MADQN-Enhanced Computation Offloading and Resource Allocation for 6G Low-Altitude Economy Vehicular Networks
Bintao Hu, Hengyan Liu, Jianbo Du, Miguel López‐Benítez, Celimuge Wu, Xiaoli Chu, Dusit Niyato
Abstract
Air-to-ground communication networks in future sixth-generation (6G) networks are expected to leverage integrated sensing and communication (ISAC) to support the low-altitude economy (LAE). In such networks, a set of unmanned aerial vehicles (UAVs) acting as mobile edge computing (MEC) servers cooperatively process delay-sensitive tasks offloaded by multiple authorised vehicular user equipments (V-UEs). However, the diverse, stringent requirements of ISAC-enabled V-UE services require more intelligent and efficient resource allocation for the LAE-aided vehicle-to-everything (V2X) communications systems. To address this issue, we propose a digital twin (DT)-empowered multi-agent LAE MEC vehicular framework, where the DT technology enables real-time data collection, processing, monitoring, and optimisation in a virtual environment. Meanwhile, each V-UE may offload its delay-sensitive task to a UAV-assisted MEC server.

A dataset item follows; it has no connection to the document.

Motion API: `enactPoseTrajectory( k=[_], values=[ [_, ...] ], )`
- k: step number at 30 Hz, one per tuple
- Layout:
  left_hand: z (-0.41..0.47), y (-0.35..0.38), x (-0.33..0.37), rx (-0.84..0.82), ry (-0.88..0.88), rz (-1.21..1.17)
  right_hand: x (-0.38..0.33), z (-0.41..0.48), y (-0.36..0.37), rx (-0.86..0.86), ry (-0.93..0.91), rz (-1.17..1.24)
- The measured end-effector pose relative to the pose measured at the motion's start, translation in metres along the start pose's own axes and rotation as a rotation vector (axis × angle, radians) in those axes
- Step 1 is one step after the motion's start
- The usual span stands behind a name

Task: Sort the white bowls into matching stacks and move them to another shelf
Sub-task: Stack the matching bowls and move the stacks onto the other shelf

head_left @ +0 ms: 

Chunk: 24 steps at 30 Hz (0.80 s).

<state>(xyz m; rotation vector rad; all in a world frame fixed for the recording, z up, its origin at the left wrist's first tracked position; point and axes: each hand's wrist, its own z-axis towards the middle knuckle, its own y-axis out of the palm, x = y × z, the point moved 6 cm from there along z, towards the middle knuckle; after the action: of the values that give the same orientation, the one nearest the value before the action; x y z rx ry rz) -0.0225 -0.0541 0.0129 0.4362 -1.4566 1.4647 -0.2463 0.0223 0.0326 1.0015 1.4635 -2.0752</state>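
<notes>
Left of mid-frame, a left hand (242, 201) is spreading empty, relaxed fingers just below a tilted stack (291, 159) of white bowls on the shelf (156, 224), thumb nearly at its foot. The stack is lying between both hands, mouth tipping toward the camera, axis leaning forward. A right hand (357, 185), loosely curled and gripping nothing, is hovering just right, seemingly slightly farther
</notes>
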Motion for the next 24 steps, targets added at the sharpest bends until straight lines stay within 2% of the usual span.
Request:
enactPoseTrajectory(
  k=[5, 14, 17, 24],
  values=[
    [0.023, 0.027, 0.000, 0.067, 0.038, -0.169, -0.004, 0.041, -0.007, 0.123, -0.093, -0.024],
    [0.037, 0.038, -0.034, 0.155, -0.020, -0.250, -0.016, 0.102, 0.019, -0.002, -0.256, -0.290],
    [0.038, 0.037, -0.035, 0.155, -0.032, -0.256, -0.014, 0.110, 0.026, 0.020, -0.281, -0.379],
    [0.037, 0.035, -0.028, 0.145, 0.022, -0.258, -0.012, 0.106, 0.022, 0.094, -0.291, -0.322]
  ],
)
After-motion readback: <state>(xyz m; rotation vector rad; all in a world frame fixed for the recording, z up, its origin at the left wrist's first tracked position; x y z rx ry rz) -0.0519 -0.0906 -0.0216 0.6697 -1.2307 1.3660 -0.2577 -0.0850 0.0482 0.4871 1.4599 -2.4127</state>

We aim to minimise the long-term average total service delay (which may include the task processing delay and the transmission delay) of all V-UEs, the computation resource allocation at each UAV-assisted MEC server, the transmission power, and the allocation of resource blocks for all V-UEs. To solve the joint optimisation problem, we propose a Multi-agent deep Q-network-based Offloading and Resource allocation Optimisation (MORO) algorithm. Simulation results demonstrate that our proposed algorithm outperforms the benchmarks in terms of the convergence rate and the long-term average total service delay of all V-UEs.